● Task prompt:
Read through the material below and find each line that has the word "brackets"; copy it.

● Data:
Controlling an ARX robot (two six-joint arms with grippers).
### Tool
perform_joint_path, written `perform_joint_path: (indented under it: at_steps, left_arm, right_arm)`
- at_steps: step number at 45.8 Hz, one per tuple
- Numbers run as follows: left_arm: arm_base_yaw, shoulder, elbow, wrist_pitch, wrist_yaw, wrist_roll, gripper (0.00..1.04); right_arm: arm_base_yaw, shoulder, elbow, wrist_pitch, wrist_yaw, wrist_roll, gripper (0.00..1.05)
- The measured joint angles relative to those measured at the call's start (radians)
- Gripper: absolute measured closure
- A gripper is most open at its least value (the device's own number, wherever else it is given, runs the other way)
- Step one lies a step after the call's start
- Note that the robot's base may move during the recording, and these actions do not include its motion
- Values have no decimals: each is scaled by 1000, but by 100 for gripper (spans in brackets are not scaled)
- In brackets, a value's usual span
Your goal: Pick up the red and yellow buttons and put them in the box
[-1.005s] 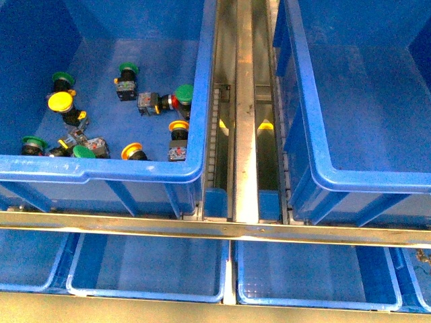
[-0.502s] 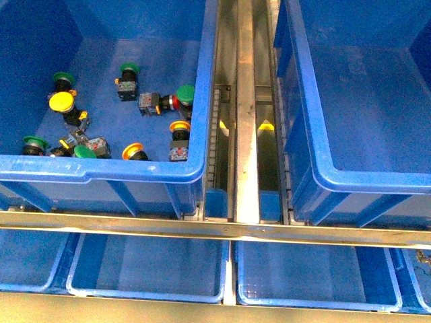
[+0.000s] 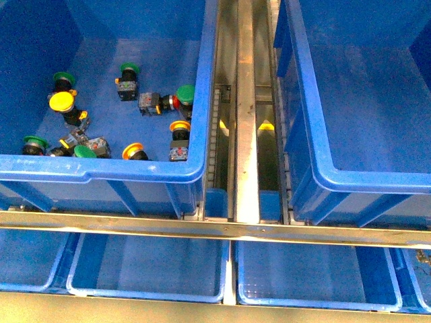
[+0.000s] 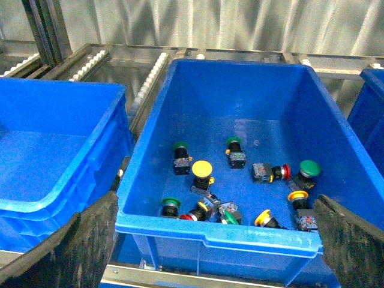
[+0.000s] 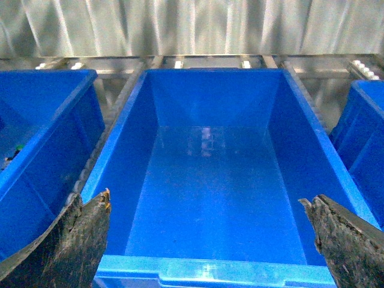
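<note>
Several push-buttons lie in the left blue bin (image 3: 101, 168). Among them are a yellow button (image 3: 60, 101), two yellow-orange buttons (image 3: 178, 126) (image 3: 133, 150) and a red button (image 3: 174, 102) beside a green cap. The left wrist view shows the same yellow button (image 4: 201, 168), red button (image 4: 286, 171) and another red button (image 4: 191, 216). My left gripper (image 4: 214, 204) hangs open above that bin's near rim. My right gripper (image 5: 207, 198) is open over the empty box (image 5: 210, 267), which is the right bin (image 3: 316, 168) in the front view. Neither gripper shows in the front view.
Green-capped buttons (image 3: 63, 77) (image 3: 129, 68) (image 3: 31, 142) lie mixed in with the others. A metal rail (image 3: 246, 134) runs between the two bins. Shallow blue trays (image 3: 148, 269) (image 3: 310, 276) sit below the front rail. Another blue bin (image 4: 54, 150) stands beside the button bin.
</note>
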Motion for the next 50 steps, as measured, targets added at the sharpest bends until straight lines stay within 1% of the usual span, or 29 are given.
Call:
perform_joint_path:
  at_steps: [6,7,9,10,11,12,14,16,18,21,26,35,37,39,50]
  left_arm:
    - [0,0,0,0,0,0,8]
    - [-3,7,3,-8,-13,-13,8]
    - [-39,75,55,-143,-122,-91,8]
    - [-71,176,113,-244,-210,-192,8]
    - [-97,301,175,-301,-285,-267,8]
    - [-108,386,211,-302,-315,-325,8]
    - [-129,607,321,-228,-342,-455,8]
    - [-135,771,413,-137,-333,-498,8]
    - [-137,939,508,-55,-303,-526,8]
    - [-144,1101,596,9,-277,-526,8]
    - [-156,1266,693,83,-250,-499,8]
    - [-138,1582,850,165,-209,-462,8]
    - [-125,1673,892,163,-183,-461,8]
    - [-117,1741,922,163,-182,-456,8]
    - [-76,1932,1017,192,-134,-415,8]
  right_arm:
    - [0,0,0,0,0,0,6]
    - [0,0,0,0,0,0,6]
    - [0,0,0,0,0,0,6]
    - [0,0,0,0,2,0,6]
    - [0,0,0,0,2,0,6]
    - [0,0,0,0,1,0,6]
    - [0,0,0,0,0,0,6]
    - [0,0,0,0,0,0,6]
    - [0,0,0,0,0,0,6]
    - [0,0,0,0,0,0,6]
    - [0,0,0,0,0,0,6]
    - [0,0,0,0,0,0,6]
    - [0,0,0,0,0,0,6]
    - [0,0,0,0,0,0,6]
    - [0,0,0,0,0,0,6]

● Output for this exercise:
- Values have no decimals: each is scaled by 1000, but by 100 for gripper (spans in brackets are not scaled)
- In brackets, a value's usual span

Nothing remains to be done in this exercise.